The good news is that, in Kananaskis, Carney—a two-time bank governor and former U.N. special envoy for climate action and finance—is returning to a stage he knows well. This positions Canada to guide both the G7’s formal negotiations and crucial diplomacy behind the scenes, where many of the summit’s most important agreements are made. Carney may table issues pertaining to climate finance and green investment, carbon pricing frameworks and debt relief for the global south—areas in which he has deep credibility—and build quiet coalitions with Germany, France, Japan and the U.K., nations whose leaders still value institutional process. Should Trump resurface his “51st state” rhetoric, don’t expect Carney to respond directly. Instead, he’ll take action to demonstrate Canada’s sovereignty, through decisions on trade and climate. Any talk of Trump’s territorial ambitions would appear as a sidebar—or banter at best.
In the event the summit becomes gridlocked, the G7 leaders can still advance their priorities through other bilateral or regional forums, like NATO, the OECD, the World Trade Organization or Indo-Pacific alliances, ensuring progress continues even without American cooperation. This has happened in the past: in the run-up to the Iraq War, France and Germany opposed American-led military action, resulting in a G8 stalemate. (The summit included Russia at the time.) Canada, Italy and the U.K. elected to participate in a NATO mission to train Iraqi security forces, rather than contribute militarily. If Trump continues down his protectionist path in Kananaskis, Canada could still build consensus within the OECD and WTO to push global tax reform, or drive digital trade with other like-minded G7 allies. In short: the success of this summit doesn’t hinge on Washington’s whims.

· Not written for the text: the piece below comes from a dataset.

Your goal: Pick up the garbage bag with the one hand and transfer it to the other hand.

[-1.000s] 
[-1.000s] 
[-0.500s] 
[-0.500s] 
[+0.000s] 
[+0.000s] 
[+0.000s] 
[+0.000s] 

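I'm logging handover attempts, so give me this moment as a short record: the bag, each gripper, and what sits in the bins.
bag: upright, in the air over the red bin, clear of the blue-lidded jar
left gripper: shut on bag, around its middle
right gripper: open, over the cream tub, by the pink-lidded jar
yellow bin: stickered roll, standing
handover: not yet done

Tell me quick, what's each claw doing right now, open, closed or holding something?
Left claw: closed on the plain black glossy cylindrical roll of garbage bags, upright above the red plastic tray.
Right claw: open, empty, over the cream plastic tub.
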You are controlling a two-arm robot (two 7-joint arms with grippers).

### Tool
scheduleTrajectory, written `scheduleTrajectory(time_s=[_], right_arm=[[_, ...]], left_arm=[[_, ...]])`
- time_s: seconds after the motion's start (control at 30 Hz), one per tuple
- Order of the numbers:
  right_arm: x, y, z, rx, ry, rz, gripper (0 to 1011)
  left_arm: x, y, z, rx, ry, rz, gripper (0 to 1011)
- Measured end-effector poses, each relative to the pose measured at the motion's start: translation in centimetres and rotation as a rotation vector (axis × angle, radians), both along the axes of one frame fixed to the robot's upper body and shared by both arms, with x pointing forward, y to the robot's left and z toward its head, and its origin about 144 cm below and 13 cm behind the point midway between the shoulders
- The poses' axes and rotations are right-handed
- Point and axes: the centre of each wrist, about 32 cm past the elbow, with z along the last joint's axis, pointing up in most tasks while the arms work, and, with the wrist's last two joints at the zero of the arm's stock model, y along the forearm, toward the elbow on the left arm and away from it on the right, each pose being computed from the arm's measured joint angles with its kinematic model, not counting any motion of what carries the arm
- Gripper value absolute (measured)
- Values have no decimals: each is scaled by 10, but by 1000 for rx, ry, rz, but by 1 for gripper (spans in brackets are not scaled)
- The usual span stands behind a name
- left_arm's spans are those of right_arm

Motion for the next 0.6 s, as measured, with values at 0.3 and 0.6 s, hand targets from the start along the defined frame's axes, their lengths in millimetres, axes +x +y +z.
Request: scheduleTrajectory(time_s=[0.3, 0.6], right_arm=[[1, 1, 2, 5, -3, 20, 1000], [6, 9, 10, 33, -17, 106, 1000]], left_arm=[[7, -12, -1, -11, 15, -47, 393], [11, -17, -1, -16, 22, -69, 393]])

To remain relevant beyond Kananaskis, this G7 must prove that alliances still matter, and that democratic leadership stays grounded in shared principles—not just ego and power. Leaders will also have to prove they’re connected to the priorities of people worldwide. Back in 2005, the meeting in Gleneagles, Scotland, was initially overshadowed by the London bombings, which occurred mid-summit. Despite the chaos of the terrorist attack, the G7 leaders responded to massive grassroots pressure—including the Live 8 concerts and Bono’s Make Poverty History campaign—and made commitments to African aid and development relief, which included cancelling 100 per cent of the debt owed by 18 of the world’s most heavily indebted countries. Against a backdrop of annexation threats and growing authoritarianism, in Kananaskis, Canada has an opportunity to cut through the noise and take steps to build the future Canadians want to see—one rooted in freedom, fairness and moral leadership.
Ella Kokotsis is the director of accountability for the G7 Research Group at the University of Toronto.